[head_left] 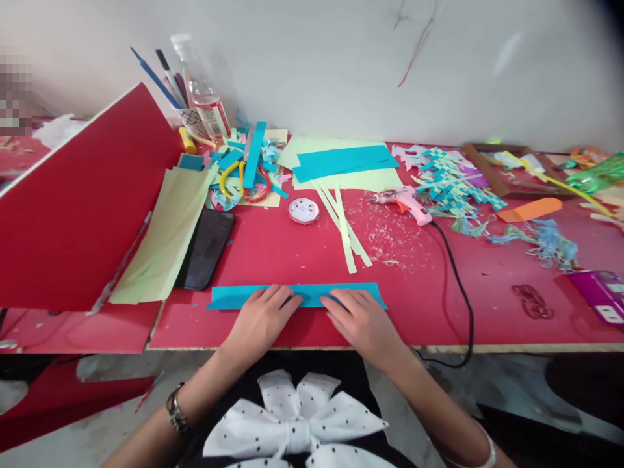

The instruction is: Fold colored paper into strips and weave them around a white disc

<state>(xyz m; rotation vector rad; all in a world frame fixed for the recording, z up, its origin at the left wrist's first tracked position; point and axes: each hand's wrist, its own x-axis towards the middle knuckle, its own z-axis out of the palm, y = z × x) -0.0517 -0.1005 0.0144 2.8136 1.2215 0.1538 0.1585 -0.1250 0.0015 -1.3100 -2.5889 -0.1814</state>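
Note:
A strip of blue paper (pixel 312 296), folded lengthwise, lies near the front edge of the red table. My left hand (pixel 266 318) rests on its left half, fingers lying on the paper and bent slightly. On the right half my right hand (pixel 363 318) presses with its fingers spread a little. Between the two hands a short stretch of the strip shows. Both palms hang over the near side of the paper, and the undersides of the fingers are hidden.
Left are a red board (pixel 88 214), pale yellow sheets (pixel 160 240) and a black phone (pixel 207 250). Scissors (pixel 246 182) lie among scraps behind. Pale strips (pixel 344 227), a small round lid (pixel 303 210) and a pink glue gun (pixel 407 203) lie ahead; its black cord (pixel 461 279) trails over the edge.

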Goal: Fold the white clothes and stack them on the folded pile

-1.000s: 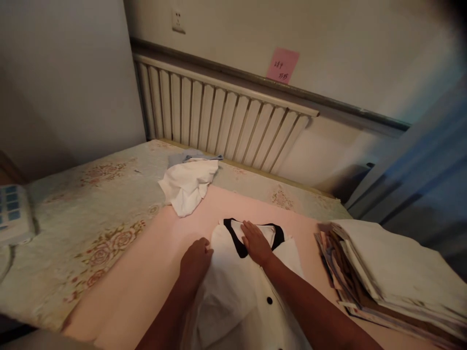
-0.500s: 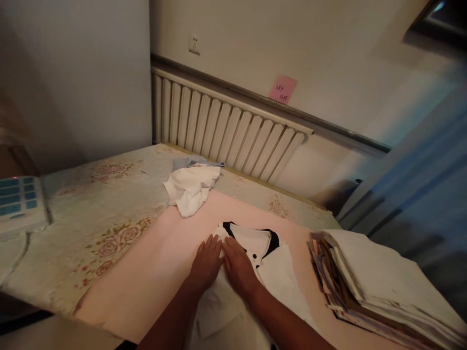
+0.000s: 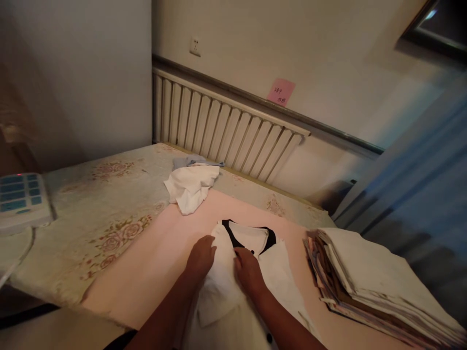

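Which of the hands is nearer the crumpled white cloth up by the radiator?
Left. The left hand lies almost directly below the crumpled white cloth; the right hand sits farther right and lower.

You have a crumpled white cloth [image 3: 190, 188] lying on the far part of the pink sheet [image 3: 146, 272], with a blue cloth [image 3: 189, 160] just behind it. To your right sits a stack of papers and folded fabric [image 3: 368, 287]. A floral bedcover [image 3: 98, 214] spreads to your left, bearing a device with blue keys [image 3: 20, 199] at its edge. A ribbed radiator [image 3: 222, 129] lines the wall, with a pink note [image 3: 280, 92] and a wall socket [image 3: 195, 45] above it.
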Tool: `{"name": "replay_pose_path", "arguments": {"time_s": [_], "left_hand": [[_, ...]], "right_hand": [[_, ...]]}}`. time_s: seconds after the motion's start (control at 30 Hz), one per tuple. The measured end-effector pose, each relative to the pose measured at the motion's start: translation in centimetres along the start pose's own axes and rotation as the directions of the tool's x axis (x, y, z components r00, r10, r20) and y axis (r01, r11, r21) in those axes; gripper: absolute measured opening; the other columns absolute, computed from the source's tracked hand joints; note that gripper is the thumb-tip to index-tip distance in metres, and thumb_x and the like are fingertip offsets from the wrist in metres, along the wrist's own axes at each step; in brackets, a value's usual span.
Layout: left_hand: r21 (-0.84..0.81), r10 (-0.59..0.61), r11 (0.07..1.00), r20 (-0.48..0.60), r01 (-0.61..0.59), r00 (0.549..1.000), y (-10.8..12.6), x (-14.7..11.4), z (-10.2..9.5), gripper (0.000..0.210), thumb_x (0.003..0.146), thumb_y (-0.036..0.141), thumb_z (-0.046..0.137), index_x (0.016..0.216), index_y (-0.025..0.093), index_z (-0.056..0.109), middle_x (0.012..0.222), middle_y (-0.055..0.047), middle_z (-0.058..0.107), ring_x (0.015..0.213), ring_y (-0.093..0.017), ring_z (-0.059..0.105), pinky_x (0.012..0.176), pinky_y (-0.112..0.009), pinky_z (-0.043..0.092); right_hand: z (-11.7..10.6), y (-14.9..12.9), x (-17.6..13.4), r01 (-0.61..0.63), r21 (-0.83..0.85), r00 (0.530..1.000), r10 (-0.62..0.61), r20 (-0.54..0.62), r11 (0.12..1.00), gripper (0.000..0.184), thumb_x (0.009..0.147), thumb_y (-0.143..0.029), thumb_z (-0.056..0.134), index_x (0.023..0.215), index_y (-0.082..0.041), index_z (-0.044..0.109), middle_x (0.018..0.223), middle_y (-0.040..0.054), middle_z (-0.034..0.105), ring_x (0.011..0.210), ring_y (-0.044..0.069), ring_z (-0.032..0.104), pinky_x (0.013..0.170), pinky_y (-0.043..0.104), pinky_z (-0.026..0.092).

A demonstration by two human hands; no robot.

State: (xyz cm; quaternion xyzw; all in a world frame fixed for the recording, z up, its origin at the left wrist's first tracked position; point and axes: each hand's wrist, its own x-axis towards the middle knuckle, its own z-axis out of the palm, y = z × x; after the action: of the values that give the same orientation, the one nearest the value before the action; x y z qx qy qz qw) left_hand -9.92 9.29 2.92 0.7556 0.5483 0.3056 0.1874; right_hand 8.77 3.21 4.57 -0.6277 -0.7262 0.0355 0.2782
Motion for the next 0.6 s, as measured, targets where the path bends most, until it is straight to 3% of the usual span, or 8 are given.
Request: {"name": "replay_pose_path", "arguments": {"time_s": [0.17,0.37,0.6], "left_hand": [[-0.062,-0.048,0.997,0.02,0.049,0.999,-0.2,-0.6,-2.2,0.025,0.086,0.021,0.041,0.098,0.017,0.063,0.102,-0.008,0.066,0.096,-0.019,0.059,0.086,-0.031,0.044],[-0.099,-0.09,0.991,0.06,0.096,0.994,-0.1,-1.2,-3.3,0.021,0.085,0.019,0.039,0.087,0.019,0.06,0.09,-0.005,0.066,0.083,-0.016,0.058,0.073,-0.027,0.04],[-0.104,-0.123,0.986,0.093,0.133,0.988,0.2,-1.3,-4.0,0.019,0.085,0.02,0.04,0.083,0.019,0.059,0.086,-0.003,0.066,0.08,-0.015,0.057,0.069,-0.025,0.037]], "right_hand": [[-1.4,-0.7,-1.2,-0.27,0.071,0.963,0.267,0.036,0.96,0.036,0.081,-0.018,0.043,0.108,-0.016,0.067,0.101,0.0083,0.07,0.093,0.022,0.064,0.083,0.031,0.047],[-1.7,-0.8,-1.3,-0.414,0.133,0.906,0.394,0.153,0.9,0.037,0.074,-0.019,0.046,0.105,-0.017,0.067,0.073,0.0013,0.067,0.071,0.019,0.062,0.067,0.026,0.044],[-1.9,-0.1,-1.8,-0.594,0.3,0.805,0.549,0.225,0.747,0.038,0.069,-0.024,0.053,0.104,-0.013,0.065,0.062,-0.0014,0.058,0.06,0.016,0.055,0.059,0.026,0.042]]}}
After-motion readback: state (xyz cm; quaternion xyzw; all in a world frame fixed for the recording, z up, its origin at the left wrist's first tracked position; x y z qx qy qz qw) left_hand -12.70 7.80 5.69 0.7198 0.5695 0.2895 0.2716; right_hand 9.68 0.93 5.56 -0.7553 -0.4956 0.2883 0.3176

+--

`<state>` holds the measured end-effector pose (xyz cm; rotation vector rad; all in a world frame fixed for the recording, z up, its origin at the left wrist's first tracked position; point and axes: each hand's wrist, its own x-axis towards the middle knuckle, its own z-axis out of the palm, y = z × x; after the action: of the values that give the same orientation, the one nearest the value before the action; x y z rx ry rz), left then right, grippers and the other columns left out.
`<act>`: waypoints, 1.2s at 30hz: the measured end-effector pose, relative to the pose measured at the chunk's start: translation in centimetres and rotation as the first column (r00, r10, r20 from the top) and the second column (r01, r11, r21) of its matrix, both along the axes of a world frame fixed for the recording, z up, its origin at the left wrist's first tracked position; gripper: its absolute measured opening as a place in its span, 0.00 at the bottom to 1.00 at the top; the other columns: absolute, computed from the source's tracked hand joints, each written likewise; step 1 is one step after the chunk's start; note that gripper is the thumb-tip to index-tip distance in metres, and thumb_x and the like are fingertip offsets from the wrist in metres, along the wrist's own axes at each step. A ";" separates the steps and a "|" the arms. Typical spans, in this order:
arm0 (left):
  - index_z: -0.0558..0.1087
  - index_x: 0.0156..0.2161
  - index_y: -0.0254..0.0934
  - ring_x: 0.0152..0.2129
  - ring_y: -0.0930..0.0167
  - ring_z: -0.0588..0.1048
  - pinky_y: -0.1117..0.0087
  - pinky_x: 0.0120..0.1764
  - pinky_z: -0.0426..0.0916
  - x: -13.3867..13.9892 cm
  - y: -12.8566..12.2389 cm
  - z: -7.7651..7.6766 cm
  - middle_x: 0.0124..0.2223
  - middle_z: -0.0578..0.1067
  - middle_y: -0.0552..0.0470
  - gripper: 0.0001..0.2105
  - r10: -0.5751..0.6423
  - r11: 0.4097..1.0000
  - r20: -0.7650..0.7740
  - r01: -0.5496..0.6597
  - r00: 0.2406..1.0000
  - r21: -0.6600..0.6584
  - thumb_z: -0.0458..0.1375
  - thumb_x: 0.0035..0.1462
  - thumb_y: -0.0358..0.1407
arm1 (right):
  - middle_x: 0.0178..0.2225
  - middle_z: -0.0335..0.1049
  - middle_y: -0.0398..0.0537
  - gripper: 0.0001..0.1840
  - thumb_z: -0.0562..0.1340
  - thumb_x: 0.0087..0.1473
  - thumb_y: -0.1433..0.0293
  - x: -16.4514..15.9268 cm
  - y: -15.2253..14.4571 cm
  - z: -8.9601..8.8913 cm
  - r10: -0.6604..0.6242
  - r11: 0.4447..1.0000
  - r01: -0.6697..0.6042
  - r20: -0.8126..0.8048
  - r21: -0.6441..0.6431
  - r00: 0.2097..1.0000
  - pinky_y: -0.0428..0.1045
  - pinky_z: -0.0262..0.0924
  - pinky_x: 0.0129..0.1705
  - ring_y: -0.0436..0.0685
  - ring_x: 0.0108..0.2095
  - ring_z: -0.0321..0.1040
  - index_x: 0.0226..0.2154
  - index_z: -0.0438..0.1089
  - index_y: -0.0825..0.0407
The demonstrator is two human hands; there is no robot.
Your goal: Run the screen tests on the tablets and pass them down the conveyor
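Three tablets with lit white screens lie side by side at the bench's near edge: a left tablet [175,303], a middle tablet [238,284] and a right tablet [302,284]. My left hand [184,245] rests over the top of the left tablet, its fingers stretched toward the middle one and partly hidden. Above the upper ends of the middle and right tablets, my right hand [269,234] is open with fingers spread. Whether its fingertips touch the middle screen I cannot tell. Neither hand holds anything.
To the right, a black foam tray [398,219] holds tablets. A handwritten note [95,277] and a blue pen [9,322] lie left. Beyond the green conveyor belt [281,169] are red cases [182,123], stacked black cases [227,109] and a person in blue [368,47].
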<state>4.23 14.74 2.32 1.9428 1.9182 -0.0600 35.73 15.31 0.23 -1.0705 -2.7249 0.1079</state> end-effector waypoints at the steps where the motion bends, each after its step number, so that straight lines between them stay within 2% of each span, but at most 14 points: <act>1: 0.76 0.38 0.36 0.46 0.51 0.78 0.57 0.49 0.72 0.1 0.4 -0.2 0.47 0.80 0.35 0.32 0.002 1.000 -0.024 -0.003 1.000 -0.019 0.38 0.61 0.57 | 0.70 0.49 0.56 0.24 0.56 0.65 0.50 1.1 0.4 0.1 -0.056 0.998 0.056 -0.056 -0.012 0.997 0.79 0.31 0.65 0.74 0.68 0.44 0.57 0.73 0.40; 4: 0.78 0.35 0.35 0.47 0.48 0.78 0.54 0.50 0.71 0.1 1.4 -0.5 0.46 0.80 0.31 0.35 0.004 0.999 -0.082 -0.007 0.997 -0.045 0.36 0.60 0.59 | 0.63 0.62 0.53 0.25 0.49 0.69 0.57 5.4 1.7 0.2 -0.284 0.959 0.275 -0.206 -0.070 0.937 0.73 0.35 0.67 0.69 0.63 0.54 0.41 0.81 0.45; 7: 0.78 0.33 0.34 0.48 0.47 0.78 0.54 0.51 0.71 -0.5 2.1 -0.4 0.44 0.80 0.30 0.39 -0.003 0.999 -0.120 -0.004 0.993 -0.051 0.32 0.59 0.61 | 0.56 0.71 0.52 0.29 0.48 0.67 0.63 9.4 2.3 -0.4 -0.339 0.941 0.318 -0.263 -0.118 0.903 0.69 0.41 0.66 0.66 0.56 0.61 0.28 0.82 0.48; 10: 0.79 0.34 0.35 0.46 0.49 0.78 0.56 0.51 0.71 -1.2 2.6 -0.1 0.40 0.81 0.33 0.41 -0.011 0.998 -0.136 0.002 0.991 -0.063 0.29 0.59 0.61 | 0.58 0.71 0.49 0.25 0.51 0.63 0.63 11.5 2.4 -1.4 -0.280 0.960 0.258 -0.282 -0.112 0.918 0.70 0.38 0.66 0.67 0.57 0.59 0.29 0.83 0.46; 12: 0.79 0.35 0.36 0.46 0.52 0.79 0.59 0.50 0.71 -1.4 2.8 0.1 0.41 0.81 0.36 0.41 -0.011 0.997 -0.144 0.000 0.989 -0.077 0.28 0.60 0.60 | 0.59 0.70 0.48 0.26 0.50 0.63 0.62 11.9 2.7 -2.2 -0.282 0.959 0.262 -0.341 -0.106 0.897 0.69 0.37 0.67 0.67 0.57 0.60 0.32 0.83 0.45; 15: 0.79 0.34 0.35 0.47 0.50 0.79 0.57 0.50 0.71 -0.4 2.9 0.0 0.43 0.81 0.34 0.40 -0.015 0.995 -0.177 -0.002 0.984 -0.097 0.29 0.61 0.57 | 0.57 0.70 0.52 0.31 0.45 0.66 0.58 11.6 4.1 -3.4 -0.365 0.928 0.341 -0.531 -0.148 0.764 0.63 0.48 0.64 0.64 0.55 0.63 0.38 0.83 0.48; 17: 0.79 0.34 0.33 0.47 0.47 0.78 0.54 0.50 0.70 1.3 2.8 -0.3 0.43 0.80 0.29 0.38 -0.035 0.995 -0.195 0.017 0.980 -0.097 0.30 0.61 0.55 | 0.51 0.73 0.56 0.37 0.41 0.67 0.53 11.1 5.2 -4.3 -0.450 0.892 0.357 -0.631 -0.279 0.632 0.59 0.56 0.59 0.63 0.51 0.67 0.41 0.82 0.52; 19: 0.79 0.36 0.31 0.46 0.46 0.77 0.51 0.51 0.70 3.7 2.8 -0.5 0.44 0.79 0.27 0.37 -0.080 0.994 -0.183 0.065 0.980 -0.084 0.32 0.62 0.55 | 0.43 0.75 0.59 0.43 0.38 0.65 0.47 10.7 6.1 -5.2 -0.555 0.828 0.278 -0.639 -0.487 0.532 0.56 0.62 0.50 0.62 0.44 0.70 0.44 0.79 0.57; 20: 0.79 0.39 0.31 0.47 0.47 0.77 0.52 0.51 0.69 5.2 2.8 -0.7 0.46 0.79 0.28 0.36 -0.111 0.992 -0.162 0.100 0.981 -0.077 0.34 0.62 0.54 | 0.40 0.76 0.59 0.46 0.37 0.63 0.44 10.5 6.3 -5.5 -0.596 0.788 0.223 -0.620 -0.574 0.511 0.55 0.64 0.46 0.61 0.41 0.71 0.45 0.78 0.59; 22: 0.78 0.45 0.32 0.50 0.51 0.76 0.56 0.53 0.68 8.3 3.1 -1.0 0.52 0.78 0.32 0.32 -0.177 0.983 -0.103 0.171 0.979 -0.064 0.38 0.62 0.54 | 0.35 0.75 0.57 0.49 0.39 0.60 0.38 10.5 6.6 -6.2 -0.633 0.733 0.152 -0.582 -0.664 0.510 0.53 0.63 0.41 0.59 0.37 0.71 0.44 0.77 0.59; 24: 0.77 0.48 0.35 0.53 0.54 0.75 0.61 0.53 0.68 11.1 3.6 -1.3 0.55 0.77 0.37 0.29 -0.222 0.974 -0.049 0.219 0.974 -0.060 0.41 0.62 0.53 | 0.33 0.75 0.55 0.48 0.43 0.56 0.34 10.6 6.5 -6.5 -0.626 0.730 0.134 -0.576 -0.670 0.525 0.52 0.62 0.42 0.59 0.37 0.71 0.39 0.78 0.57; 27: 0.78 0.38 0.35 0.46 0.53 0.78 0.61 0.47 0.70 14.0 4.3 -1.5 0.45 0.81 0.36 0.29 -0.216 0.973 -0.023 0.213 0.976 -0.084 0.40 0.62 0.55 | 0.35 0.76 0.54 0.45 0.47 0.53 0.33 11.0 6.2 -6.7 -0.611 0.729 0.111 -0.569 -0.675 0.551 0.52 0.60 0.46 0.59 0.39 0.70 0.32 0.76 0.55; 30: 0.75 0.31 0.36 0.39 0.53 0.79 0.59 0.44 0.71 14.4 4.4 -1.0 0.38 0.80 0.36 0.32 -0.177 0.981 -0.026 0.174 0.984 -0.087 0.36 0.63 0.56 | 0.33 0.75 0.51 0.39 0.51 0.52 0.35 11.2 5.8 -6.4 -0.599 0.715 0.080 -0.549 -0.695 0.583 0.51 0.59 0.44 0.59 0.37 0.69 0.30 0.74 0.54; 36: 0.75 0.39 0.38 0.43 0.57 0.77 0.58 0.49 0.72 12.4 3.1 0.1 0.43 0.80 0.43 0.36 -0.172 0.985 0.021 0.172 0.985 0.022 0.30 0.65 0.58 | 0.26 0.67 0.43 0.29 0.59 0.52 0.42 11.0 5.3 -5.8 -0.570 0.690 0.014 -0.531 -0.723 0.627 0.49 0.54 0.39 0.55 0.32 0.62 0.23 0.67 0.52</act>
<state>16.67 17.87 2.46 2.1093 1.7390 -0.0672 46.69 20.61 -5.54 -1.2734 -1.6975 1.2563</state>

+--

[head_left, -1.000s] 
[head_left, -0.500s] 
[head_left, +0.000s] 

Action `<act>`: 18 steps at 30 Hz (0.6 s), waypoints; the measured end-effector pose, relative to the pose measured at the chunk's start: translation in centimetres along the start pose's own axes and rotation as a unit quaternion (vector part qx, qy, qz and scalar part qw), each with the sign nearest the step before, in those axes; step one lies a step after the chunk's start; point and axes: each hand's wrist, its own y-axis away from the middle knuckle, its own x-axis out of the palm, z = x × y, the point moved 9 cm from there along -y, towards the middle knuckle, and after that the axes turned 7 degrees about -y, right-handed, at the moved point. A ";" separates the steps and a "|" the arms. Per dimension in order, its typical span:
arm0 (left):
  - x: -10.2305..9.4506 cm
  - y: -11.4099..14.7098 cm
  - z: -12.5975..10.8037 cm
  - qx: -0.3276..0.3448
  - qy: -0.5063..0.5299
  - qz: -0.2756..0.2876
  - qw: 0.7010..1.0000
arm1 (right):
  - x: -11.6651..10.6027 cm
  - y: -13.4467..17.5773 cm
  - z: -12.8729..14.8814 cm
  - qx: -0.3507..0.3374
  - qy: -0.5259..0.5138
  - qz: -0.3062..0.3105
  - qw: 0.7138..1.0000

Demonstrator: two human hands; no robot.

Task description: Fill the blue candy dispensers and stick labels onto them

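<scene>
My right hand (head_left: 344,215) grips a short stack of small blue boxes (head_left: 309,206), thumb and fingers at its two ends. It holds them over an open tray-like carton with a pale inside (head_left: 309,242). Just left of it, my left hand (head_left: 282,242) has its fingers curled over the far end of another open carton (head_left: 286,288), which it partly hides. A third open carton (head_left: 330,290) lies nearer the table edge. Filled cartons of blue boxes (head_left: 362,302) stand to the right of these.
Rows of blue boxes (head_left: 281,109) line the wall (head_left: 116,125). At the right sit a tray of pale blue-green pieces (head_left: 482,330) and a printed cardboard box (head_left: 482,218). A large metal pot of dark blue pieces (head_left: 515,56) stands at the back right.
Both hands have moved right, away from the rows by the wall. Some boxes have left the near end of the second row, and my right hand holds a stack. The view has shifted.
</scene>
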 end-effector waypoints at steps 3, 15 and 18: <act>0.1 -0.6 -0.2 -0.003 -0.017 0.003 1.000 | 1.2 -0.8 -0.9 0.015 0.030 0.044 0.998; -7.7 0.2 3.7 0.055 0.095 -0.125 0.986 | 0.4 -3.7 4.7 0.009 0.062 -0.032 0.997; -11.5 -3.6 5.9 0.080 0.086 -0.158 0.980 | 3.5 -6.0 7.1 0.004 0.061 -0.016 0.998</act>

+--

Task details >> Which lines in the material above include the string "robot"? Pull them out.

Task response >>
A demonstration by two human hands; no robot.
The demonstrator is two human hands; there is no robot.
Demonstrator: two human hands; no robot.

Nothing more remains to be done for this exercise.